The word "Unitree" occurs in some lines of the listing. Copy those lines.

━━━━━━━━━━

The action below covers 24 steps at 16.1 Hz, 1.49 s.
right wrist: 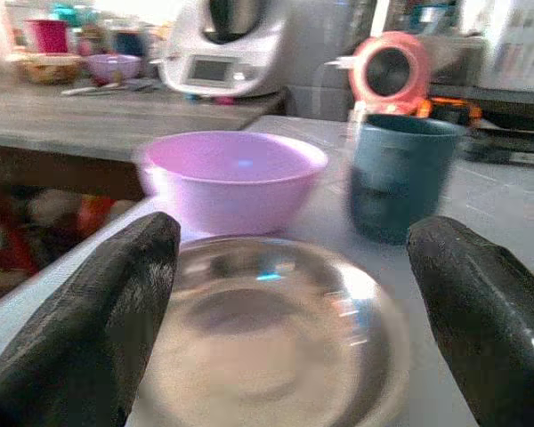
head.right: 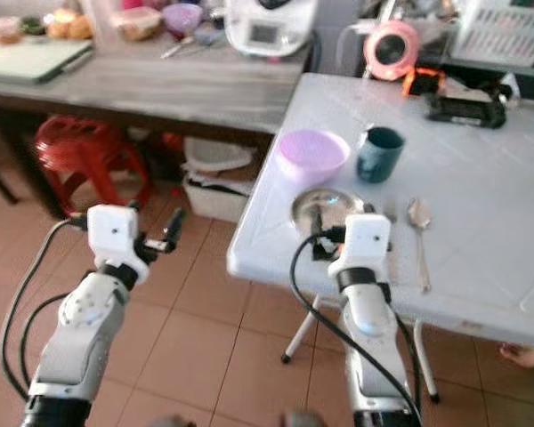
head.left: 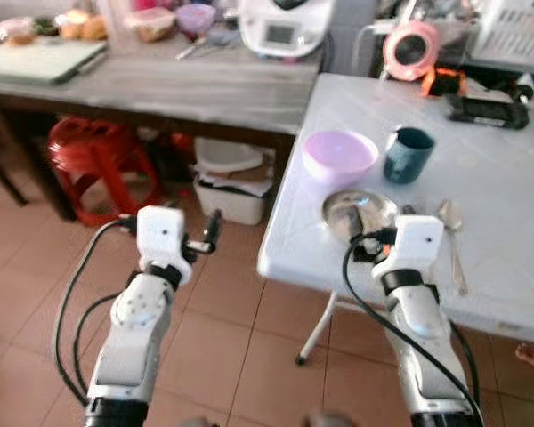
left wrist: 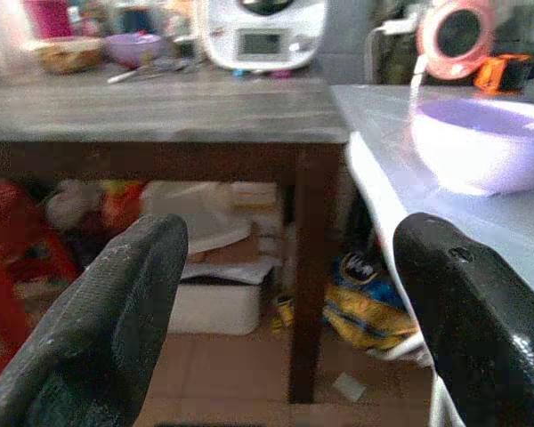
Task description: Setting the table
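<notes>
Steel plate (right wrist: 267, 334), pink bowl (right wrist: 231, 178), teal cup (right wrist: 396, 178) empty.

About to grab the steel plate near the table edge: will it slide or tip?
The steel plate looks smooth and shiny, so probably slippery. Its shallow, low rim suggests it may skid rather than tip. The right hand hangs open over it.

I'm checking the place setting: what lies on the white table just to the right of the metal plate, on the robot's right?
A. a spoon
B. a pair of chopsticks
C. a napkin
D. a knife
A: a metal spoon lies on the white table right of the steel plate, its bowl pointing away from the robot.
</notes>
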Tool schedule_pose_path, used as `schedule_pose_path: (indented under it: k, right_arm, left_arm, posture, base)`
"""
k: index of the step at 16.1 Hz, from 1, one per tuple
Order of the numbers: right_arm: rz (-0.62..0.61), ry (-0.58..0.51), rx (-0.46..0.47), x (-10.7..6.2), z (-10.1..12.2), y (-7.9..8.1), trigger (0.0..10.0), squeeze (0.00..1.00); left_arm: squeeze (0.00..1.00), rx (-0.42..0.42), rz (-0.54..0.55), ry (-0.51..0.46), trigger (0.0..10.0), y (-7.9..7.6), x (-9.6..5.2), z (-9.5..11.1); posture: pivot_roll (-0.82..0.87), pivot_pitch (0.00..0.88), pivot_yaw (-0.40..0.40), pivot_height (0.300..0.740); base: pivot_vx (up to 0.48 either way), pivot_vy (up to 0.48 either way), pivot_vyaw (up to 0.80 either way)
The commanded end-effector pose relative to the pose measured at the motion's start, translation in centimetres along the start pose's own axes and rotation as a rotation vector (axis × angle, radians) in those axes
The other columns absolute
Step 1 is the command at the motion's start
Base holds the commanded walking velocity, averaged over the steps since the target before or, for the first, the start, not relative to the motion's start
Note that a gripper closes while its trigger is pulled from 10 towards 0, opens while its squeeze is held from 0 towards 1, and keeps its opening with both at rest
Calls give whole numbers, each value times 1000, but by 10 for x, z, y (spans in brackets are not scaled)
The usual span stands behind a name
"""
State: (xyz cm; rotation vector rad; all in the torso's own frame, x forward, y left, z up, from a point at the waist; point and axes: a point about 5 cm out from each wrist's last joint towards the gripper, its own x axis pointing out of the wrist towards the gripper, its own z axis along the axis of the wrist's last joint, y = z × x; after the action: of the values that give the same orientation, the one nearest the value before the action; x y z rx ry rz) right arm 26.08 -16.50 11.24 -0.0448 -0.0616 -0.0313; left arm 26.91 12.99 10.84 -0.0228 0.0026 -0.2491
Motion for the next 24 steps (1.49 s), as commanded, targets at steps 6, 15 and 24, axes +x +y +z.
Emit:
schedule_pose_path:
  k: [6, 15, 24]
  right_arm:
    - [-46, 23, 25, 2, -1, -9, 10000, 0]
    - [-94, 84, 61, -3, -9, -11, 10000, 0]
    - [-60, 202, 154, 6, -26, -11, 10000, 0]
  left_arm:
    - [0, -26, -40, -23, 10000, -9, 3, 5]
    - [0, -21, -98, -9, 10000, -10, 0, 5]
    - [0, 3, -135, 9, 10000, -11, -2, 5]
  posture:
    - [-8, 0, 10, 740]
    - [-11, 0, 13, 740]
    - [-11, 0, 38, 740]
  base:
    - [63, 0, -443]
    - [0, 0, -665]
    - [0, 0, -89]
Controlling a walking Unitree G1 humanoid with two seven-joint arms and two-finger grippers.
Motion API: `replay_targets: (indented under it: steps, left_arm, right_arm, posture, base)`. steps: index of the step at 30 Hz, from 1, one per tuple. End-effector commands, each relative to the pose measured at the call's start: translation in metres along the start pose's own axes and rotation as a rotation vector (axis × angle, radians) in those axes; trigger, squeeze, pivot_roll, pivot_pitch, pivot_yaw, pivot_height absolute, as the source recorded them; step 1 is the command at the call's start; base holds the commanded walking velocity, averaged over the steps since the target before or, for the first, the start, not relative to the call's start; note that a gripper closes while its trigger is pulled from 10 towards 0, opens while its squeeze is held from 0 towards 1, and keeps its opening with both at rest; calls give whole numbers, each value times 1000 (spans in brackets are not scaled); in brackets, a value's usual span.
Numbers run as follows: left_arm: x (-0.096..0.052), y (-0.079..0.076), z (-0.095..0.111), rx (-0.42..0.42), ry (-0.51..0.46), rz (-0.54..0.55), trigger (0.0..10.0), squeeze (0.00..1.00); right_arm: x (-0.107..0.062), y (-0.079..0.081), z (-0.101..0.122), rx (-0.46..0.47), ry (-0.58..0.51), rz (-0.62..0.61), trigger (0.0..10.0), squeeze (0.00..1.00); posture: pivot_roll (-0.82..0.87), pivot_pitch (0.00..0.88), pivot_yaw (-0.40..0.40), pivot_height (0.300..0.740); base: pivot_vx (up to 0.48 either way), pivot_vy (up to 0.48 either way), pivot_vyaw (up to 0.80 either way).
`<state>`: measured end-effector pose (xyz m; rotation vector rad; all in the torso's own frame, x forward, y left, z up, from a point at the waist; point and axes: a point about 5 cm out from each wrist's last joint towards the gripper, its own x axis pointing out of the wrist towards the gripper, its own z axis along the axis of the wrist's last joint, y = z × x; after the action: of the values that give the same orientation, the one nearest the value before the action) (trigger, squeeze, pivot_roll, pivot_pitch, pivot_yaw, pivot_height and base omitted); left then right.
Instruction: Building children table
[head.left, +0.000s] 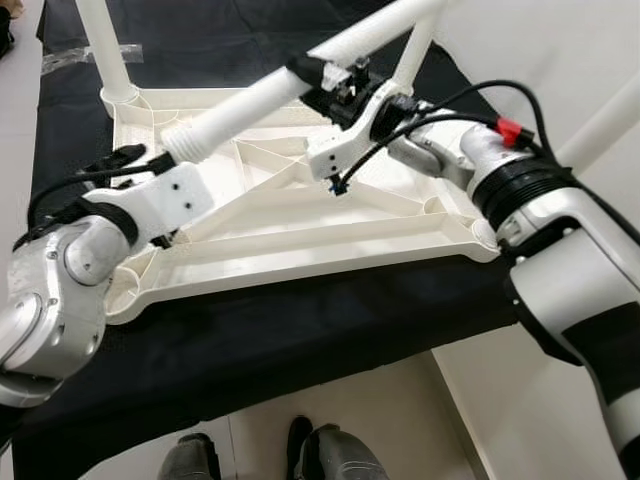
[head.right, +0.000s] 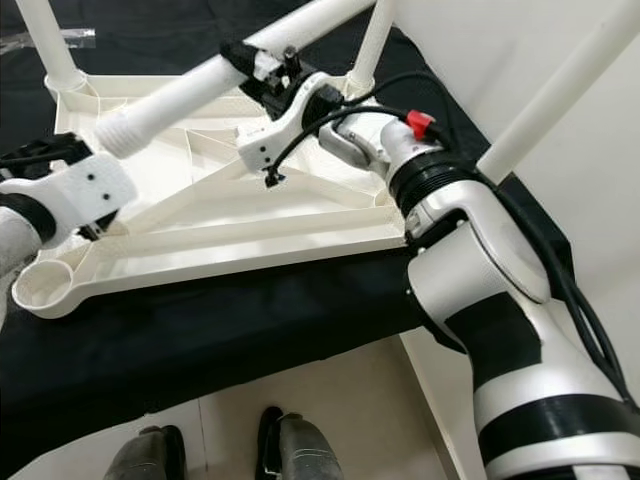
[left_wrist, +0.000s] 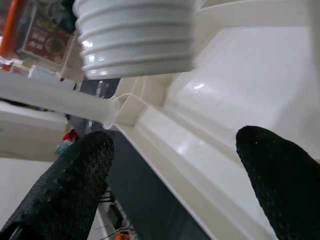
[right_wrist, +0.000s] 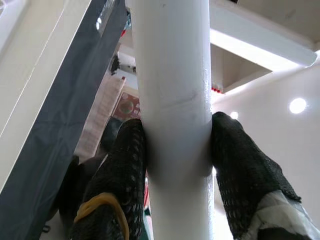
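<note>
The right gripper holds a white table leg — jaws clamped on it. The left gripper — jaws open — hovers over the upturned tabletop.

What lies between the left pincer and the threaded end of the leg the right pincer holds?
Nothing: in the left wrist view, open air separates the left pincer from the leg's threaded end, with the upturned tabletop behind.

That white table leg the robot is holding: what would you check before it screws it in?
1. Right gripper clamped on the table leg: ok.
2. Threaded end free of damage: ok.
3. Empty corner socket open: ok.
4. Threaded end lined up over that socket: not ok, it hangs above the tabletop's ribs.
5. Left gripper open, near the upturned tabletop: ok.
6. Legs already fitted, tight: cannot tell.
</note>
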<state>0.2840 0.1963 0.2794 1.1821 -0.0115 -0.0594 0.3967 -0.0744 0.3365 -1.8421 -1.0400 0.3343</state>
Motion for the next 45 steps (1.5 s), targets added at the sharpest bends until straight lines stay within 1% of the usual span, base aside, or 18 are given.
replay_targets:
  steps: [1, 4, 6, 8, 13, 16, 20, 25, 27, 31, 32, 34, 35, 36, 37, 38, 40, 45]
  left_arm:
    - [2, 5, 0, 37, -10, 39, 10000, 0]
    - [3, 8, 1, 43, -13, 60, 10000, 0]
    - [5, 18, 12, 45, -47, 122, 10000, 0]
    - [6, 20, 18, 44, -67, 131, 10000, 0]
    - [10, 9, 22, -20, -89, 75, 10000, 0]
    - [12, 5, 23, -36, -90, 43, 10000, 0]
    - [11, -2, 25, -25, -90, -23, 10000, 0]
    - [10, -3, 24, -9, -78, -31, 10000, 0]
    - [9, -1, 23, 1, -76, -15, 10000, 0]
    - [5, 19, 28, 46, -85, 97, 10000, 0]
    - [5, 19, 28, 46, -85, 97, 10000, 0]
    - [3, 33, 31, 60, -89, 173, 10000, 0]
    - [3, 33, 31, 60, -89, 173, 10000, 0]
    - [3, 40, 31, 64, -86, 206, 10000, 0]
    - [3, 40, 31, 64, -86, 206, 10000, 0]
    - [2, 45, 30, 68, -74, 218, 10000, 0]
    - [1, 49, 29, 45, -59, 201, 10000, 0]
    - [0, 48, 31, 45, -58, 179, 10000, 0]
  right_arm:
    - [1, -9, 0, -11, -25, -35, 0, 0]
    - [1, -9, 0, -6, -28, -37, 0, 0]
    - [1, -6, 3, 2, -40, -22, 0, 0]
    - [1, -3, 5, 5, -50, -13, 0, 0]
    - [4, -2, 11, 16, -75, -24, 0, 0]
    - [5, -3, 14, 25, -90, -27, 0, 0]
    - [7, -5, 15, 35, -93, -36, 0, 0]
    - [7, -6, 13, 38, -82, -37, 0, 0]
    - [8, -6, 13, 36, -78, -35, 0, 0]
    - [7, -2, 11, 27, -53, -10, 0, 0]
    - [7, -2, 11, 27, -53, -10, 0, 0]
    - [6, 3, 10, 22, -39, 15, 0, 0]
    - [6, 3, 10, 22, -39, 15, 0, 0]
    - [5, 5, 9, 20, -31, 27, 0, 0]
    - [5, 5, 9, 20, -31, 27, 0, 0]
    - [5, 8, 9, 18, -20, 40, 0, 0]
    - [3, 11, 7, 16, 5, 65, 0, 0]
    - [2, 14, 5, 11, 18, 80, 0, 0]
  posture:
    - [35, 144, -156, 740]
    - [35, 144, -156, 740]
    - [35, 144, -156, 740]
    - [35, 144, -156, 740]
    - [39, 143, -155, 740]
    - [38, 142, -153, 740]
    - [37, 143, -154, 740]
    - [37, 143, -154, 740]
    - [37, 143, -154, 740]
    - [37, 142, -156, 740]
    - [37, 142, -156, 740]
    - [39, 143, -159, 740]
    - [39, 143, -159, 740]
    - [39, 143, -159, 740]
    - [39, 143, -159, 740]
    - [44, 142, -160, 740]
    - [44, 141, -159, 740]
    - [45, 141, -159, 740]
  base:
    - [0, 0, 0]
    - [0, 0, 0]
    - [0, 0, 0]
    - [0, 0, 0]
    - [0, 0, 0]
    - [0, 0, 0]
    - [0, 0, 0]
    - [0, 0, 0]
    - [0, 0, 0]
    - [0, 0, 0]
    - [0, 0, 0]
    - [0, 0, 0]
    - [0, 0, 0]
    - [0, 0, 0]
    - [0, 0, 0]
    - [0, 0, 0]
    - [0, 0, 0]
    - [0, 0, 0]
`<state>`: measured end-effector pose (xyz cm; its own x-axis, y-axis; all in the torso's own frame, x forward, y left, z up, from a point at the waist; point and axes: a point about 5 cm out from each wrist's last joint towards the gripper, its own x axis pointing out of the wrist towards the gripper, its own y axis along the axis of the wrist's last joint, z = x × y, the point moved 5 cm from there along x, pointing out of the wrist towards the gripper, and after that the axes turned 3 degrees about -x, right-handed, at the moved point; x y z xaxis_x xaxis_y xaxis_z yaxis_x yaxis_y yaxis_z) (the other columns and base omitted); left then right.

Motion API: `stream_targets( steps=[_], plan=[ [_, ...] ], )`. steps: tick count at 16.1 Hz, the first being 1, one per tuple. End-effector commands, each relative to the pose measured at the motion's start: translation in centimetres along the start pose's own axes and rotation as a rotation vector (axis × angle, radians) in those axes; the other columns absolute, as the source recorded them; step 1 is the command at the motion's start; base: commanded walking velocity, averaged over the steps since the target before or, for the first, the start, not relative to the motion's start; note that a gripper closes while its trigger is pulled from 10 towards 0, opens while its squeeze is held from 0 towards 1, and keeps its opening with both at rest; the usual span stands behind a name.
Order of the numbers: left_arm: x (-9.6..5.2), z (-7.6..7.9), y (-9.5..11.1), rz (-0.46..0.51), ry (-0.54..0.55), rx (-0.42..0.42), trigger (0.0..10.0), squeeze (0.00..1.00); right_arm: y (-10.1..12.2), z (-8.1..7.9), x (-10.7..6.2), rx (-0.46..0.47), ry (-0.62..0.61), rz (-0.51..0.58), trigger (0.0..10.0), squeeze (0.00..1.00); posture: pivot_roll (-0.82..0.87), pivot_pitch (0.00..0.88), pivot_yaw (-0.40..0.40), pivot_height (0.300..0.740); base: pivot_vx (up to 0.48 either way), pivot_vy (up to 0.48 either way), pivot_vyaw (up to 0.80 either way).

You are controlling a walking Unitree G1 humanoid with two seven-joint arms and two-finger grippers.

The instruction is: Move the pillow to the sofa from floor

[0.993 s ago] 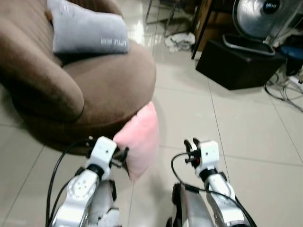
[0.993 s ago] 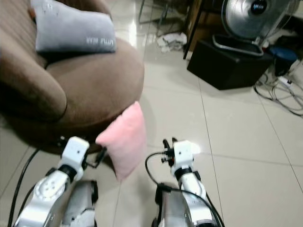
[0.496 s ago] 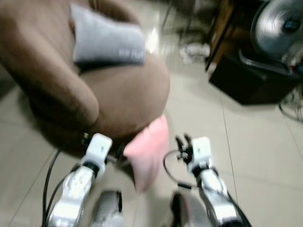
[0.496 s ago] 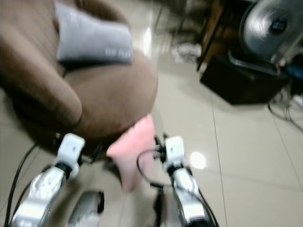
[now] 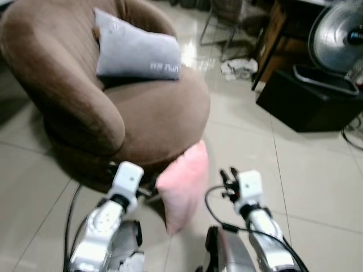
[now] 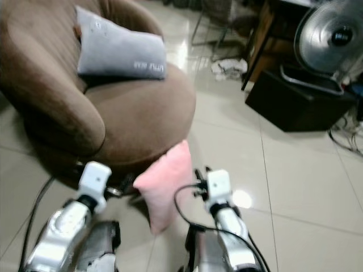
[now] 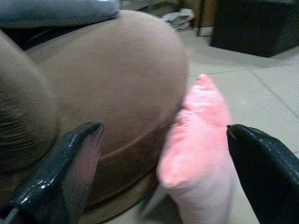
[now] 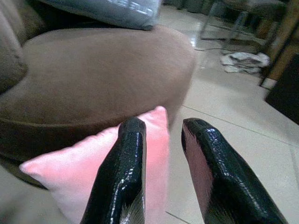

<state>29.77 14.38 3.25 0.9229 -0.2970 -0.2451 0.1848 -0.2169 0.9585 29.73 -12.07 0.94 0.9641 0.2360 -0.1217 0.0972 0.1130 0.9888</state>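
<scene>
- Jaws of our left gripper are gaping wide and empty; our right gripper is showing a narrow gap, holding nothing.
- We are finding the pink pillow standing on the floor, leaning against the sofa; grasp and lift are outstanding.
- We are noting illegible white lettering on the grey cushion.

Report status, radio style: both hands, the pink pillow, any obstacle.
Left hand open, pink pillow between its fingers. Right hand open, beside the pillow. Pillow on floor, leaning against brown sofa. Grey pillow at the seat's back.
</scene>
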Motion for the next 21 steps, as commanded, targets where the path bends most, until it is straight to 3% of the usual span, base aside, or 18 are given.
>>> stream_targets(
  steps=[1, 3, 5, 7, 10, 13, 16, 21],
  plan=[
    [-0.1, 0.0, -0.1, 0.001, -0.010, 0.004, 10.0, 0.00, 0.3, 0.0, 0.1, -0.002, -0.005, 0.010, 10.0, 0.00, 0.12, 0.065, -0.142, 0.590, 0.000, 0.000, 0.00],
    [-0.3, -1.3, -0.4, -0.008, 0.053, 0.006, 10.0, 0.00, 0.2, -0.5, 0.2, 0.016, 0.000, 0.011, 10.0, 0.00, 0.16, 0.064, -0.176, 0.590, 0.000, 0.000, 0.00],
    [-0.6, -1.3, 0.0, 0.007, 0.079, -0.005, 10.0, 0.00, 0.5, -0.8, 0.4, 0.020, 0.028, 0.021, 10.0, 0.00, 0.18, 0.072, -0.197, 0.590, 0.000, 0.000, 0.00],
    [-0.7, -1.1, -1.1, -0.030, 0.088, -0.016, 10.0, 0.00, 0.6, -0.7, 0.8, 0.001, 0.040, 0.019, 10.0, 0.00, 0.16, 0.067, -0.180, 0.590, 0.000, 0.000, 0.00],
    [0.8, -0.9, -2.2, -0.098, 0.047, -0.015, 10.0, 0.00, 1.1, 0.1, 1.1, 0.024, 0.021, 0.024, 10.0, 0.00, 0.16, 0.080, -0.187, 0.590, 0.000, 0.000, 0.00],
    [2.7, -0.3, -0.5, -0.053, -0.025, 0.025, 10.0, 0.00, 0.4, 0.1, 0.8, -0.001, 0.031, -0.011, 10.0, 0.00, 0.13, 0.080, -0.166, 0.590, 0.000, 0.000, 0.00],
    [3.1, -0.2, 1.0, 0.028, -0.028, -0.014, 10.0, 0.00, -0.3, 1.1, -0.2, 0.028, -0.028, -0.032, 10.0, 0.00, 0.11, 0.076, -0.140, 0.590, 0.000, 0.000, 0.00],
    [3.8, 0.7, 1.8, 0.073, -0.063, -0.008, 10.0, 0.00, -0.6, 1.2, -0.9, 0.041, -0.042, -0.039, 10.0, 0.00, 0.09, 0.070, -0.126, 0.590, 0.227, 0.000, -0.80]
  ],
)
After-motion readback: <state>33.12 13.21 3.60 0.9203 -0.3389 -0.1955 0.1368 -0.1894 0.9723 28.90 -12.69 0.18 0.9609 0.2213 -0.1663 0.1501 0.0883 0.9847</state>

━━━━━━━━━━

Task response:
Controlling a walking Unitree G1 humanoid with two seven-joint arms and two-finger grippers.
You are controlling a walking Unitree G1 humanoid with two seven-joint arms and two-finger grippers.

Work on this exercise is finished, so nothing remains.